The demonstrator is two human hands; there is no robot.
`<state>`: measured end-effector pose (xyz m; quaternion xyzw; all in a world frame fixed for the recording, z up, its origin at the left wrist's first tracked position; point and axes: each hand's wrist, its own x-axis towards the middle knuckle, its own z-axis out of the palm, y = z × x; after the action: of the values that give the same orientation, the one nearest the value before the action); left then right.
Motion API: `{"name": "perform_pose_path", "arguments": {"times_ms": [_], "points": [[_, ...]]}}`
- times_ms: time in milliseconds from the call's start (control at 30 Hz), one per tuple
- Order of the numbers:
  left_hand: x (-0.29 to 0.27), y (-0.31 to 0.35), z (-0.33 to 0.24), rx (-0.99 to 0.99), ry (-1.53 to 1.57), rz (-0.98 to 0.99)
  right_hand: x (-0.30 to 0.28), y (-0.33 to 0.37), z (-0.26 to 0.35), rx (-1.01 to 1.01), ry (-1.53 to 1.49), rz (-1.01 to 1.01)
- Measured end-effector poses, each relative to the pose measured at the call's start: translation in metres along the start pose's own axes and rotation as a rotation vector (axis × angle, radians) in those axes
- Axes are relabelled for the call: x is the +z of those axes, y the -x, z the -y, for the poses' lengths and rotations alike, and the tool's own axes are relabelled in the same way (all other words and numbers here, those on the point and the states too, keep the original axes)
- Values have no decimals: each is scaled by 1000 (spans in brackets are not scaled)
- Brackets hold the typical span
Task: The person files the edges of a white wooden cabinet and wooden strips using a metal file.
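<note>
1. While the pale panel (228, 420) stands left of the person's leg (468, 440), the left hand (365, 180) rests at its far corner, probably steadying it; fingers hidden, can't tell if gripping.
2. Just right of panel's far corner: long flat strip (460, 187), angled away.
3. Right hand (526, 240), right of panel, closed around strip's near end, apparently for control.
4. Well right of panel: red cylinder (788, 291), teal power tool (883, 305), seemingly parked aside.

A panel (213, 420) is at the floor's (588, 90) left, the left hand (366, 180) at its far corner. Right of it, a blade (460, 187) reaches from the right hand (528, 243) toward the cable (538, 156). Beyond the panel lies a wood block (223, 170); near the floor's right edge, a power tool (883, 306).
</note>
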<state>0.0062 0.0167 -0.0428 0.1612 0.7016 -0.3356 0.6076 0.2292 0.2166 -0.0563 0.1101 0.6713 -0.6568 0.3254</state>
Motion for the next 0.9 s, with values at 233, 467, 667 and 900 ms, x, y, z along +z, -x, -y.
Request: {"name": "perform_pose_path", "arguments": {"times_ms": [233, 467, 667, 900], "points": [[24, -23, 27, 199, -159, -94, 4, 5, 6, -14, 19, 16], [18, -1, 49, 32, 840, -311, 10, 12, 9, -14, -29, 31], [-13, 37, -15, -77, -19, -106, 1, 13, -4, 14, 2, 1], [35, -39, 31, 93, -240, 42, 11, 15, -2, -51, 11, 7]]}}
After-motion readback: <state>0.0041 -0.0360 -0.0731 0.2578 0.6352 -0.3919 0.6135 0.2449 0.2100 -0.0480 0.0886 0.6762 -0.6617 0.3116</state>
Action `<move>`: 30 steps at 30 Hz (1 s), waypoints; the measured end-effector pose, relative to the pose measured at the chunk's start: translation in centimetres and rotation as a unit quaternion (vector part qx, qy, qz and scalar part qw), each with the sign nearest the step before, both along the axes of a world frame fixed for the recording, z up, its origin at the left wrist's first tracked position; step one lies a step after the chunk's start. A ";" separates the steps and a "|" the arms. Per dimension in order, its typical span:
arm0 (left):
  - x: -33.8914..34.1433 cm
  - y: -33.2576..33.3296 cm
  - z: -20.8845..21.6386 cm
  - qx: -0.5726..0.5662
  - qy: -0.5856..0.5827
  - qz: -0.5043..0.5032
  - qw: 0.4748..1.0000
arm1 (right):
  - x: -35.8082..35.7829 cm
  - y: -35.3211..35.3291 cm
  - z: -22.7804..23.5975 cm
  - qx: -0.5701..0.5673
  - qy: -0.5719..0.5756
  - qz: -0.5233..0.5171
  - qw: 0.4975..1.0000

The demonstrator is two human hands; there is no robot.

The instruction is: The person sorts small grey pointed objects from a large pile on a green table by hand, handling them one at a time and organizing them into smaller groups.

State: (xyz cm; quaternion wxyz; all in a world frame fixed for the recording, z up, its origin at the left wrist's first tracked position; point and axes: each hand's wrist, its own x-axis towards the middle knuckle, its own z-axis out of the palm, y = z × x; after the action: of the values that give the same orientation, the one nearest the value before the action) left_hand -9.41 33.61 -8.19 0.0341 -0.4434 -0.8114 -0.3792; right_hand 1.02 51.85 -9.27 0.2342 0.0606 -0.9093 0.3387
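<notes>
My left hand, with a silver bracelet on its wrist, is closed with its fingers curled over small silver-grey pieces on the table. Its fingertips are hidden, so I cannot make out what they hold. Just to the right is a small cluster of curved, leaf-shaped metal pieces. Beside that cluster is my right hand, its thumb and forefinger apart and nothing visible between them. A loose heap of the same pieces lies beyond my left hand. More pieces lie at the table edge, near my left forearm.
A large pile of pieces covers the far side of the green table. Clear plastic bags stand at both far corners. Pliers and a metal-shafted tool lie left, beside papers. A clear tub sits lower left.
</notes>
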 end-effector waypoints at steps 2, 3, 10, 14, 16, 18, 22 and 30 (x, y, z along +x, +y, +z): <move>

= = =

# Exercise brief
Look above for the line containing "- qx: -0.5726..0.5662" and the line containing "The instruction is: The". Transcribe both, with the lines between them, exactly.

# Response below
  - qx: -0.5726..0.5662
  - qy: -0.5856..0.5827
  - qz: -0.5043..0.5032
  - qw: 0.4748..1.0000
arm1 (right):
  - x: -35.8082..35.7829 cm
  - y: -35.3211..35.3291 cm
  - z: -22.7804..23.5975 cm
  - qx: -0.5701..0.5673
  - qy: -0.5719..0.5756
  - qz: -0.5233..0.5171
  - qw: 0.4975..1.0000

The demonstrator is two human hands; there is no robot.

The instruction is: The person sorts small grey pointed objects from a large pile on a green table by hand, handling them one at a time and organizing them into smaller groups.

What this exercise asked for has been supplied.